Arc Finance charges a 3% fee for each swap transaction, which is split as follows:
– 20% is used to repurchase and burn the platform tokens.
– 16.67% is used as dividends to reward users holding the platform token.
– 13.33% is used as referral rewards to veteran users.
– 50% is put into the LP pool freely to guarantee a benign ecocycling.
Arc Finance uses the AUM algorithm to establish a liquidity premium approach, allowing projects with low liquidity to generate more profits in trading while ensuring profits for projects with high liquidity.
Furthermore, Arc Finance initiatives will rely less on whales and will continue to attract individual users who can actively participate in trade and ecosystem development.
Market Value & Liquidity Premium Pool (LPP)
Arc Finance assists developers in managing project market value, allowing them to focus on project development and ecosystem construction. Arc Finance aspires to be Dex 2.0, unlocking the full potential of projects and increasing trading returns for users.
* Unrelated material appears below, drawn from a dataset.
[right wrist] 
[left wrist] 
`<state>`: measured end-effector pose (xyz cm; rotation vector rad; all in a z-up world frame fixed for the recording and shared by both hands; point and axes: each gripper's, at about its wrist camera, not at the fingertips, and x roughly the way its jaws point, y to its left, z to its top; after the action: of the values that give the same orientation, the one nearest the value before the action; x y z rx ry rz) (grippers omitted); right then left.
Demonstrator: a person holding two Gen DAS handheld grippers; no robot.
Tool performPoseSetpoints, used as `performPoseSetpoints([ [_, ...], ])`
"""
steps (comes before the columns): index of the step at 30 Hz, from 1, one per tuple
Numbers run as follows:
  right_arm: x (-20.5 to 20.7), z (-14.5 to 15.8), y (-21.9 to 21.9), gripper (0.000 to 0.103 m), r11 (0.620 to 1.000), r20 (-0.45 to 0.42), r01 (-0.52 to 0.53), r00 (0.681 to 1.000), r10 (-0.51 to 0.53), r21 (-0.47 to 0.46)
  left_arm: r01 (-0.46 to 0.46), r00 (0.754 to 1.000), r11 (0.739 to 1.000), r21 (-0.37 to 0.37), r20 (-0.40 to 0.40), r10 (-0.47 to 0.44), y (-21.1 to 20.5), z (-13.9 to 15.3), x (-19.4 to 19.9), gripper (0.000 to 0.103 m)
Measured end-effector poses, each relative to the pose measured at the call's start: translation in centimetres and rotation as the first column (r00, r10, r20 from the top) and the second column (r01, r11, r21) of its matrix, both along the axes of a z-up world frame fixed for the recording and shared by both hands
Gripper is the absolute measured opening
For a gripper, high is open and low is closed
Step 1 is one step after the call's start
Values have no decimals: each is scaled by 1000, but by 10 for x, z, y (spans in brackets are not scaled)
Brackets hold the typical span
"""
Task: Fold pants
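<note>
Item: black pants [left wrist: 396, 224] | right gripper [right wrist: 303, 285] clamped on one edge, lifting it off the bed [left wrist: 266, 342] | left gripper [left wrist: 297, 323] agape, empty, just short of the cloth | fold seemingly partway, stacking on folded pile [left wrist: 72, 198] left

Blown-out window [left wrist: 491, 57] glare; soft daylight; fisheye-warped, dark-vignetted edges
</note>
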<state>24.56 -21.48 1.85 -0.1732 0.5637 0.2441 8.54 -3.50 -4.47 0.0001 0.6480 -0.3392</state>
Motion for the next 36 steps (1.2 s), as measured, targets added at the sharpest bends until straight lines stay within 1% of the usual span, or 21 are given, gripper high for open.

The Liquidity Premium Pool (LPP) is an important feature of Arc Finance that helps users maximize their trading earnings. The more a user invests in trading, the more money he or she can make. This is known as "Trade to Earn." Furthermore, more trading profits will be saved in the pool, contributing to a healthy economic cycle and enhancing liquidity value.
Arc Finance suggests a new course for DeFi’s growth. It reshapes DeFi’s tokenomics by adjusting the economic interaction between developers and users.